- _WORK TO COMPLETE_
Please work out how many lines in the material below contain the string "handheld", and answer with that number only.

- _MATERIAL PROVIDED_
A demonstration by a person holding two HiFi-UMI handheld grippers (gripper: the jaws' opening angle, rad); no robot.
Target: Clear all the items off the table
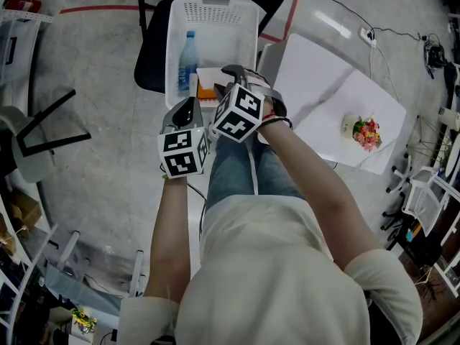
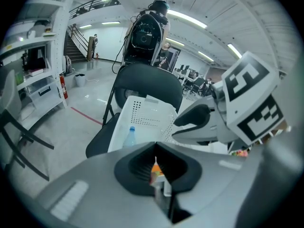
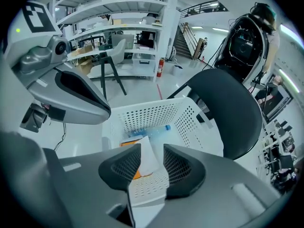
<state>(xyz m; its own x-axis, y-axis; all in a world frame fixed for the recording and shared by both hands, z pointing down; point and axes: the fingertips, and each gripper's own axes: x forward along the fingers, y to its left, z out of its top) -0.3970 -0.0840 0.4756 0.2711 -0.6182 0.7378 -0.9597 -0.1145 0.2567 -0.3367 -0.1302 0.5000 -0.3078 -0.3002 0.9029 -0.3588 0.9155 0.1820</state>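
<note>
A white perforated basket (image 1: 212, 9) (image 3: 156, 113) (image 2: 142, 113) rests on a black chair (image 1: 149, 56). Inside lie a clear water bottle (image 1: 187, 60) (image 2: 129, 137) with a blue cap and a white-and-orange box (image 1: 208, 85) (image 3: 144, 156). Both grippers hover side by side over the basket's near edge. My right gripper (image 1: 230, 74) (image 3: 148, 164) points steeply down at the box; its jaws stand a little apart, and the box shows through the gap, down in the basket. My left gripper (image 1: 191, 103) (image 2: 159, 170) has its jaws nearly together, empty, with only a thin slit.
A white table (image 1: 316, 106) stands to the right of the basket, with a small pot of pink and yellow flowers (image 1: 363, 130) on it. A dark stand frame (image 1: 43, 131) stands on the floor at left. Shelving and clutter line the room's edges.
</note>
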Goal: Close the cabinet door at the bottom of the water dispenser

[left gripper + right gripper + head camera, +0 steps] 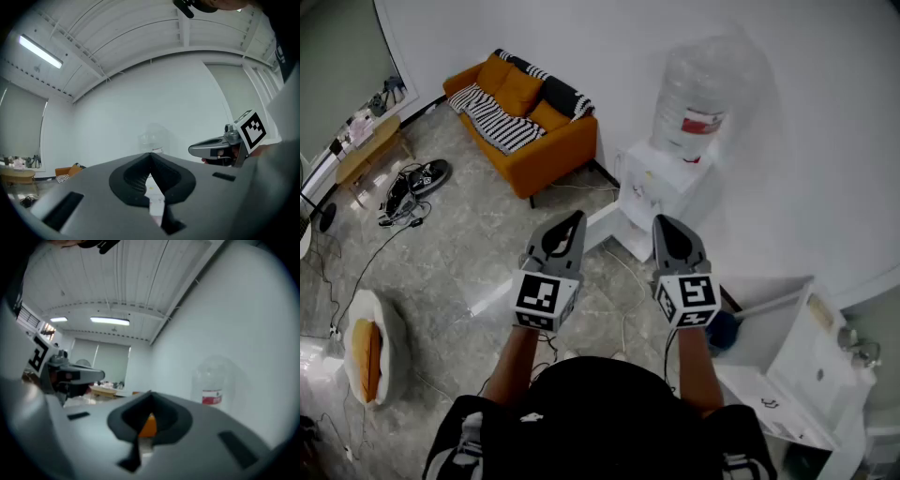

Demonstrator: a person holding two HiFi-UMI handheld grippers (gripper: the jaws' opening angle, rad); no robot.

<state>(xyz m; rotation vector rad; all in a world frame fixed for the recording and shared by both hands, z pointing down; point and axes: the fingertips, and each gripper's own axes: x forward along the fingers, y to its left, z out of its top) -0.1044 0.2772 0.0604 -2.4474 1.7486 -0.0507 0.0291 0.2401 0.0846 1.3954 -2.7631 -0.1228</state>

- _ANSWER BOX_
2